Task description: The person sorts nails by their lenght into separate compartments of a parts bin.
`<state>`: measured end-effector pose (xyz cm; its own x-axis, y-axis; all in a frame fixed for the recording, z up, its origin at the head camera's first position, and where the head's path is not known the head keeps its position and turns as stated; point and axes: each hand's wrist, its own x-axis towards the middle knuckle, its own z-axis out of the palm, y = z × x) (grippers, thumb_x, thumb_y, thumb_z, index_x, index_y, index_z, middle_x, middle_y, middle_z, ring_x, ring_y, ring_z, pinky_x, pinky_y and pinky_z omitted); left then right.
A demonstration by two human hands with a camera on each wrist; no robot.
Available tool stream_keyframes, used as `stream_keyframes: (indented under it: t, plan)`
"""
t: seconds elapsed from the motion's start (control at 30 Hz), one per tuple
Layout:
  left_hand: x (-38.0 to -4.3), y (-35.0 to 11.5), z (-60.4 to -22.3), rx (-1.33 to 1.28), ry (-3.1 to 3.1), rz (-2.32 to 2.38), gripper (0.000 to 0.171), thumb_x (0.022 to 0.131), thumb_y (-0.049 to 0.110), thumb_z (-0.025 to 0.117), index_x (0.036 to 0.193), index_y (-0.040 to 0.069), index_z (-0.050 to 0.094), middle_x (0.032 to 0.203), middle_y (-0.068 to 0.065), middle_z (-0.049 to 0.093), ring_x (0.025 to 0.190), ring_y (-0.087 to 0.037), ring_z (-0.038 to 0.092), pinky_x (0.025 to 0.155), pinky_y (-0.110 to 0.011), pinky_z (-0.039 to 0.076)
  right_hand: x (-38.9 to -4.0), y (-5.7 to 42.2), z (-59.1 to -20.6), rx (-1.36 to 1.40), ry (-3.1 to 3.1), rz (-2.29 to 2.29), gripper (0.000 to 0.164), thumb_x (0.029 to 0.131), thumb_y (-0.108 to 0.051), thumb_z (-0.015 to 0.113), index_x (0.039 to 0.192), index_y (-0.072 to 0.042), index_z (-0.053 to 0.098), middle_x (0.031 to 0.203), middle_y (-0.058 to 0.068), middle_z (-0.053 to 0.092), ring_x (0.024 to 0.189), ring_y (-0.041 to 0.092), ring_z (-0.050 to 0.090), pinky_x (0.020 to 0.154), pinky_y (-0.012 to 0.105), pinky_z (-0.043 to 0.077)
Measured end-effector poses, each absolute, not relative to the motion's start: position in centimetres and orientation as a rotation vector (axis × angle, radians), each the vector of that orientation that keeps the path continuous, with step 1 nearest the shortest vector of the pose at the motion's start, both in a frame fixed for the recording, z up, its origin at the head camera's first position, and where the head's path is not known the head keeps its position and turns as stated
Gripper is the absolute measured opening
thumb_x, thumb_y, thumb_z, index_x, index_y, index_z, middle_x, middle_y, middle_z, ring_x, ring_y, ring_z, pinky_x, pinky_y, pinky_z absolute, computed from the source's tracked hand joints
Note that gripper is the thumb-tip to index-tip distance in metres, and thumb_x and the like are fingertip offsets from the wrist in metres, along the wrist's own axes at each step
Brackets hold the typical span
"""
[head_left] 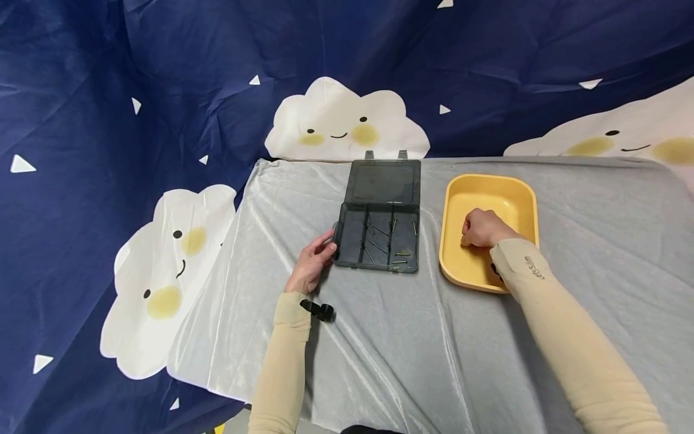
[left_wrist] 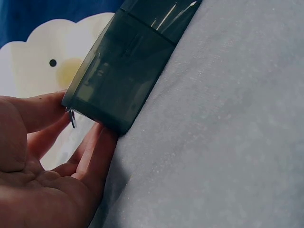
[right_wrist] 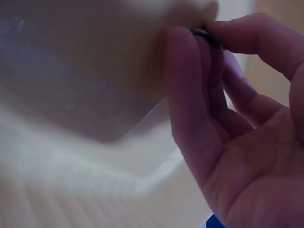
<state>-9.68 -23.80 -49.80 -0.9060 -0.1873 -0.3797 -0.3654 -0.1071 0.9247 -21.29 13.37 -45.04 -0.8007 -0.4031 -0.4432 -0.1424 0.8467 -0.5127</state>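
A dark, see-through compartment box (head_left: pixel 352 241) lies with its lid (head_left: pixel 384 182) folded back. My left hand (head_left: pixel 312 262) grips its left side, thumb at the upper rim and fingers low against the wall in the left wrist view. Long dark screws (head_left: pixel 378 246) lie in the middle compartment and brass-coloured screws (head_left: pixel 400 261) in the right one. Inside the yellow basin (head_left: pixel 452 268), my right hand (head_left: pixel 482 229) is low over the floor. Its thumb and fingertips pinch a small dark metal piece (right_wrist: pixel 202 33), mostly hidden by the fingers.
A grey velvety cloth (head_left: pixel 390 337) covers the table under the box and basin. Behind it hangs a dark blue backdrop (head_left: pixel 347 42) with white cloud shapes. A black strap with a small camera (head_left: pixel 320 310) is on the left wrist.
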Motion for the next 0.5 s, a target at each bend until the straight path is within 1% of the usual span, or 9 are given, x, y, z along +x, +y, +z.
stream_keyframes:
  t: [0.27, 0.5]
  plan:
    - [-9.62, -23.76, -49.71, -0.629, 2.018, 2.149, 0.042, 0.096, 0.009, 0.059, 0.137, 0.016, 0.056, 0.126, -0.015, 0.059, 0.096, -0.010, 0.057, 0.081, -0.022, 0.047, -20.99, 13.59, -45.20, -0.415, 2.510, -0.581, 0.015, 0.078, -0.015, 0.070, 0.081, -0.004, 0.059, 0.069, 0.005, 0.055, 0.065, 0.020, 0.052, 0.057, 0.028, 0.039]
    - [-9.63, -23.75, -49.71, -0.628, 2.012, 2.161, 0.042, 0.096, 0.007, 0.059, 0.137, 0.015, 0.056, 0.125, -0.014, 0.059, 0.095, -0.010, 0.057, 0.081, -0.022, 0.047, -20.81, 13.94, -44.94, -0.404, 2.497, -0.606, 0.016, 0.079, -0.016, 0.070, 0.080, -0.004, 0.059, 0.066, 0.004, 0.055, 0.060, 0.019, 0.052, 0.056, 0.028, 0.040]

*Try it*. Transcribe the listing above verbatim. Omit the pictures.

*Result below*.
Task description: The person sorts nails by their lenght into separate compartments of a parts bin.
`<state>`: measured end-effector pose (xyz cm; its own x-axis, y-axis; all in a frame fixed for the recording, z up, its origin at the head camera's first position, and where the head's path is not known the head keeps its position and turns as stated; point and axes: each hand's wrist, its own x-axis towards the middle knuckle, its own z-axis out of the palm, y = z × x) (grippers, thumb_x, thumb_y, thumb_z, index_x, index_y, index_z, middle_x, middle_y, middle_z, ring_x, ring_y, ring_z, pinky_x, pinky_y and pinky_z omitted); left then right.
A demonstration by two human hands with a camera on each wrist; no robot.
Available tool stream_keyframes, used as `stream_keyframes: (indented under it: t, plan)`
"""
t: seconds elapsed from the motion's start (control at 30 Hz), one per tuple
Layout:
  left_hand: x (-38.0 to -4.3), y (-35.0 to 11.5), z (-60.4 to -22.3), rx (-1.33 to 1.28), ry (-3.1 to 3.1), rz (-2.32 to 2.38), gripper (0.000 to 0.171), thumb_x (0.022 to 0.131), thumb_y (-0.049 to 0.110), thumb_z (-0.025 to 0.117), index_x (0.036 to 0.193), index_y (-0.040 to 0.069), index_z (-0.050 to 0.094), middle_x (0.032 to 0.203), middle_y (-0.068 to 0.065), middle_z (-0.049 to 0.093), ring_x (0.025 to 0.190), ring_y (-0.087 to 0.037), ring_z (-0.038 to 0.092), pinky_x (0.025 to 0.155), pinky_y (-0.110 to 0.011), pinky_z (-0.039 to 0.076)
  right_hand: x (-38.9 to -4.0), y (-5.7 to 42.2), z (-59.1 to -20.6), rx (-1.36 to 1.40), ry (-3.1 to 3.1), rz (-2.29 to 2.29), gripper (0.000 to 0.164), thumb_x (0.029 to 0.131), thumb_y (-0.108 to 0.051), thumb_z (-0.015 to 0.113), index_x (0.039 to 0.192), index_y (-0.072 to 0.042), index_z (-0.053 to 0.098), middle_x (0.031 to 0.203), middle_y (-0.058 to 0.068), middle_z (-0.053 to 0.092), ring_x (0.024 to 0.189), ring_y (-0.041 to 0.092), ring_z (-0.050 to 0.090), pinky_x (0.020 to 0.154), pinky_y (-0.012 to 0.105), pinky_z (-0.043 to 0.077)
Measured end-effector poses, each absolute, not relative to the motion's start: position in centimetres and orientation as a rotation vector (axis × angle, radians), each the vector of that orientation that keeps the path continuous, with step 1 nearest the shortest vector of the pose at the motion's start, both in a frame fixed for the recording, z up, its origin at the head camera's first position, and where the head's path is not known the head keeps its position and turns as stated
Gripper is the absolute measured opening
thumb_x, thumb_y, thumb_z, index_x, index_y, index_z, middle_x, middle_y, middle_z, ring_x, ring_y, ring_z, pinky_x, pinky_y, pinky_z absolute, computed from the source's tracked hand joints
Note that gripper is the thumb-tip to index-tip distance in metres, and thumb_x and the like are fingertip offsets from the wrist in metres, along the wrist's own axes at each step
Brackets hold the typical span
"""
[head_left] 
[left_wrist] 
[right_wrist] 
<state>-9.68 -23.80 -49.80 -0.9060 -0.1873 -0.3797 -0.3654 -0.1071 0.9247 -21.29 13.37 -45.04 -0.8007 -0.4031 -0.4432 -0.1424 0.8467 -0.5127</state>
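A dark, see-through compartment box (head_left: pixel 352 241) lies with its lid (head_left: pixel 384 182) folded back. My left hand (head_left: pixel 312 262) grips its left side, thumb at the upper rim and fingers low against the wall in the left wrist view. Long dark screws (head_left: pixel 378 246) lie in the middle compartment and brass-coloured screws (head_left: pixel 400 261) in the right one. Inside the yellow basin (head_left: pixel 452 268), my right hand (head_left: pixel 482 229) is low over the floor. Its thumb and fingertips pinch a small dark metal piece (right_wrist: pixel 202 33), mostly hidden by the fingers.
A grey velvety cloth (head_left: pixel 390 337) covers the table under the box and basin. Behind it hangs a dark blue backdrop (head_left: pixel 347 42) with white cloud shapes. A black strap with a small camera (head_left: pixel 320 310) is on the left wrist.
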Motion for the next 0.5 s, a target at each bend until the straight path is within 1% of the usual span, or 9 are given, x, y, z along +x, +y, +z.
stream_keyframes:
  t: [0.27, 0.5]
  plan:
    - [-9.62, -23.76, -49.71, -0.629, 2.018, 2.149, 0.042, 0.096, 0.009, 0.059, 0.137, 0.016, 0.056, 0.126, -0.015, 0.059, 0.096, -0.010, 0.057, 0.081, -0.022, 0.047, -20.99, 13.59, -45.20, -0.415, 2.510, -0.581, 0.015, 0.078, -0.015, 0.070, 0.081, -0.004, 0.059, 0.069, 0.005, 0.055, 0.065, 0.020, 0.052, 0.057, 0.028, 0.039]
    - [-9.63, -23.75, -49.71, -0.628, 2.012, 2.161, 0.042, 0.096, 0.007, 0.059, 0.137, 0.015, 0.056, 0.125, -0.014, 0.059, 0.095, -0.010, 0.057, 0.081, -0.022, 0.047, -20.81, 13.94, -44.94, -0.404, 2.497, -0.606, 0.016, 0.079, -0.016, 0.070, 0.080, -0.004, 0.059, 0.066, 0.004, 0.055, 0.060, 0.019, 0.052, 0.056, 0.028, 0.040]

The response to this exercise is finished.